__Exercise brief__
From the records below, copy out each line that has the word "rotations".

__The records__
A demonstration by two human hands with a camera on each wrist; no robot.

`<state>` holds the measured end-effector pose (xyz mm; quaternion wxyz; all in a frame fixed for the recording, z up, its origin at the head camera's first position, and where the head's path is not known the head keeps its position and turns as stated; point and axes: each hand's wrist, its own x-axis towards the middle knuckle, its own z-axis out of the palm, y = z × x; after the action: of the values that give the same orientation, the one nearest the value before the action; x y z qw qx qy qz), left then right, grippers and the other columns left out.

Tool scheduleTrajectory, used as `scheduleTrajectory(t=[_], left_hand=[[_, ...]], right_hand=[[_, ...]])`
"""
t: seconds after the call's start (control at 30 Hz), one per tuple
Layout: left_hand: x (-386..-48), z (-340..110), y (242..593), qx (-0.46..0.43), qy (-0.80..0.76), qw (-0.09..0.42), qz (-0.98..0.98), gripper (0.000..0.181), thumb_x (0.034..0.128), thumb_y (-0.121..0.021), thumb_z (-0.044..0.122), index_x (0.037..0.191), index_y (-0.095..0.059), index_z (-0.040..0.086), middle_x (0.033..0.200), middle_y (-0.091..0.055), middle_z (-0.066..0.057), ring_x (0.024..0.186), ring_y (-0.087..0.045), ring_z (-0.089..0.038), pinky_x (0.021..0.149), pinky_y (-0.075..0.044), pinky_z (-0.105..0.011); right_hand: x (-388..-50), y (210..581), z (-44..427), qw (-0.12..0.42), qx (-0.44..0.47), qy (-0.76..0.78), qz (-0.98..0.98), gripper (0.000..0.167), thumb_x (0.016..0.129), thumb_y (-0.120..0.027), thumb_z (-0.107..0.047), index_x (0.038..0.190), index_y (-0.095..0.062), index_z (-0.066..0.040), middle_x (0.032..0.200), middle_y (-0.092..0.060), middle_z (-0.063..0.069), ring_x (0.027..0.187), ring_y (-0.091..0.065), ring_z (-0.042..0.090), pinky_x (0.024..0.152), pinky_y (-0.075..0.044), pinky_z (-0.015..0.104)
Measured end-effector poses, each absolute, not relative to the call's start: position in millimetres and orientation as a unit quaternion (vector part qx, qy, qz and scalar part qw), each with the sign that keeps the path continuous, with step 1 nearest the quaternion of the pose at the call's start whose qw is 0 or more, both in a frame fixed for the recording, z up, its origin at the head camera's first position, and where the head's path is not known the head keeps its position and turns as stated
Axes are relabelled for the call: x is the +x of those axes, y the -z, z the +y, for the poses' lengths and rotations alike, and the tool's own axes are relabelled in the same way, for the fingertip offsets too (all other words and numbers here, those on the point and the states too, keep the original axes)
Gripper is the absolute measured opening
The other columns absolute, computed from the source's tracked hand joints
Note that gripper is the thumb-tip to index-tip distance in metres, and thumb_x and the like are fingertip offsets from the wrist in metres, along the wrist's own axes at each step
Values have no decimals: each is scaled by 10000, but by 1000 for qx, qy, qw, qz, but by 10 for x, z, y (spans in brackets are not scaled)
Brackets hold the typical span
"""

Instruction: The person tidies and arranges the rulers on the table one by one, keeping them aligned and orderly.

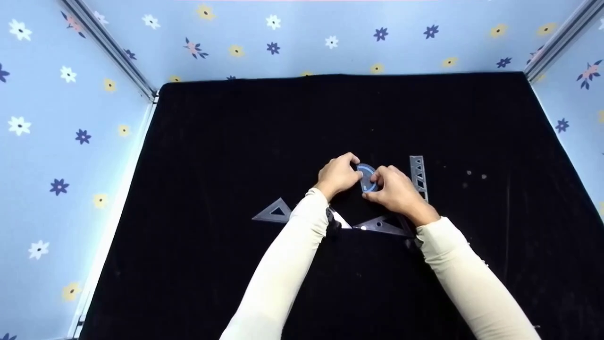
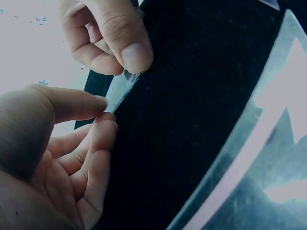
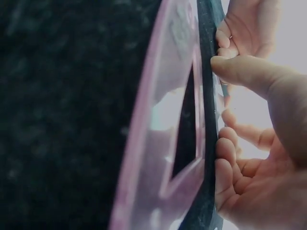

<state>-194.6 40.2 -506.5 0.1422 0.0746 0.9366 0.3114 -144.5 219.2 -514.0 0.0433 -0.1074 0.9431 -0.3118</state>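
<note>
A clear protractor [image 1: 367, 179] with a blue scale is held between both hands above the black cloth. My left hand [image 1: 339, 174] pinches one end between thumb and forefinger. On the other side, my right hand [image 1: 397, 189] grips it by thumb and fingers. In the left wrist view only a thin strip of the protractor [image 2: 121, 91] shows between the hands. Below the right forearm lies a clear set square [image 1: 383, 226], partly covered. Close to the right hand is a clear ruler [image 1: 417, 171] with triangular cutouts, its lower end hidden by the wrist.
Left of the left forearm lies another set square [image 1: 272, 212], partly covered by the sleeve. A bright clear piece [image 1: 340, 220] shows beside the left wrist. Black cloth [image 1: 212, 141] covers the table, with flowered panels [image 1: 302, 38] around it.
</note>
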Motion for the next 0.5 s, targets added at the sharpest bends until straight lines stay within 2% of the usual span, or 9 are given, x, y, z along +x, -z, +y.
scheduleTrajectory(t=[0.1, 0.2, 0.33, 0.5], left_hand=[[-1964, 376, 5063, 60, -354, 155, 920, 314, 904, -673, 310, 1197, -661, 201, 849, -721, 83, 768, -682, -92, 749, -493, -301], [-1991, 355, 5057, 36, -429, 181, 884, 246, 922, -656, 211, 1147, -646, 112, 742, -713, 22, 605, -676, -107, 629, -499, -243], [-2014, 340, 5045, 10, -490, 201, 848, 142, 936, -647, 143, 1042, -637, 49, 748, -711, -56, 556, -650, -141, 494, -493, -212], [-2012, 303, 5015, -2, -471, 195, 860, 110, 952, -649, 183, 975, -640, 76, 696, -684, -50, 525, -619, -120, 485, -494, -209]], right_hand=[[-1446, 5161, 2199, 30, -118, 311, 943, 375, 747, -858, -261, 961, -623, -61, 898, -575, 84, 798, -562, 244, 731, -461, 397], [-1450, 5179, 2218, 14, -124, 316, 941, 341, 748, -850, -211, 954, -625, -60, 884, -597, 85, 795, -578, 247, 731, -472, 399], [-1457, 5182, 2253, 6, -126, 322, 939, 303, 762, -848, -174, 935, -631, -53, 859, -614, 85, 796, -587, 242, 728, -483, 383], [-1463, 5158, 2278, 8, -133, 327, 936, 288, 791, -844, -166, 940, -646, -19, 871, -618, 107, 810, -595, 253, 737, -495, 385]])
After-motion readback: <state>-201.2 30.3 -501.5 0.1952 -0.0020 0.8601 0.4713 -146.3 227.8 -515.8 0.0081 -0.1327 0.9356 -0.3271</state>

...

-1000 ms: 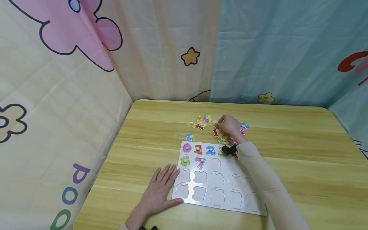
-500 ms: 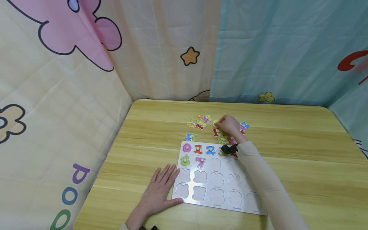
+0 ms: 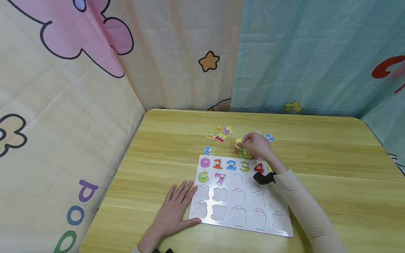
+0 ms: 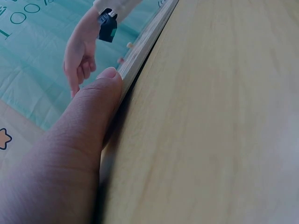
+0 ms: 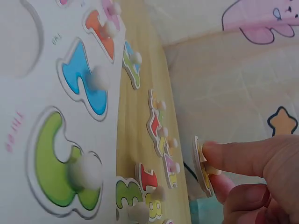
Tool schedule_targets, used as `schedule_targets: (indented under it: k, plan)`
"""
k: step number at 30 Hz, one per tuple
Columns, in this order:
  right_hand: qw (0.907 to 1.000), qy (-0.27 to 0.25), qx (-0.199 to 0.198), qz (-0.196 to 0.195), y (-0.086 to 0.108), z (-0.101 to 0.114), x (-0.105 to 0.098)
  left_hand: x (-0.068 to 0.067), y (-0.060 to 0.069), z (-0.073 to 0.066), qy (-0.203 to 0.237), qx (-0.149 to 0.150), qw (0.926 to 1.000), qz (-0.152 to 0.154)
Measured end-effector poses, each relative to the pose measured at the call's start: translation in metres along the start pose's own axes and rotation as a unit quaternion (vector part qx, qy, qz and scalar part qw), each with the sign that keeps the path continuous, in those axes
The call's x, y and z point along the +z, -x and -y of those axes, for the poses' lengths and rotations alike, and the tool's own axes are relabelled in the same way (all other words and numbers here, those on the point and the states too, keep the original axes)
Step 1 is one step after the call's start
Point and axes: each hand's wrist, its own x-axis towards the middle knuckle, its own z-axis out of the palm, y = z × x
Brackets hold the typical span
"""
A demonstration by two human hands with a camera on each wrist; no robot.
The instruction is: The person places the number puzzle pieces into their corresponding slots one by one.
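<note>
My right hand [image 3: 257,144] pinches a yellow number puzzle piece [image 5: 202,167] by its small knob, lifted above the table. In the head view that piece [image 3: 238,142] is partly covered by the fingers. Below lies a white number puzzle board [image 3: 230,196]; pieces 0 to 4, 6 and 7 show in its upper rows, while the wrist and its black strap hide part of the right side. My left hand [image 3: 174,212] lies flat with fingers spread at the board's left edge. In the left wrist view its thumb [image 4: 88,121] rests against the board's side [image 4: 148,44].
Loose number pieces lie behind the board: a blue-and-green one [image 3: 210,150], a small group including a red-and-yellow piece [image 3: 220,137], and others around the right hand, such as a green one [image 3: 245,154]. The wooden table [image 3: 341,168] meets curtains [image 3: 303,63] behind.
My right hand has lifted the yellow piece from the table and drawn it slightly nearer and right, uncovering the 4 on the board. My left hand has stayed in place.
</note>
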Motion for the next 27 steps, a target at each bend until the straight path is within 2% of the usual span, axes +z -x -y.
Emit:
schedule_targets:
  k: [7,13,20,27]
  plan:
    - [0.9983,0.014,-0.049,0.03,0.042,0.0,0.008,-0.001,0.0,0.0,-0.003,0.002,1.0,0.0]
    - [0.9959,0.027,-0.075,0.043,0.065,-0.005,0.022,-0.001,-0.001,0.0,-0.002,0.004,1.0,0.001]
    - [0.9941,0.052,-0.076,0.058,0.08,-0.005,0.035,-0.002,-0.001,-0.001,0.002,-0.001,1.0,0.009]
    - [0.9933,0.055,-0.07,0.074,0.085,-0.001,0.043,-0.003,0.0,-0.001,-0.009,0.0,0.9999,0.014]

__Answer section__
Axes are relabelled for the call: x is the +x of those axes, y the -z, z the +y, for the poses' lengths and rotations alike, and the tool's own axes are relabelled in the same way, for the fingertip offsets too (all other words and numbers here, those on the point and the states too, keep the original axes)
The call's x, y and z point along the +z, -x and -y of those axes, for the poses' lengths and rotations alike, and the tool's own axes are relabelled in the same way (all other words and numbers here, those on the point and the states too, keep the original axes)

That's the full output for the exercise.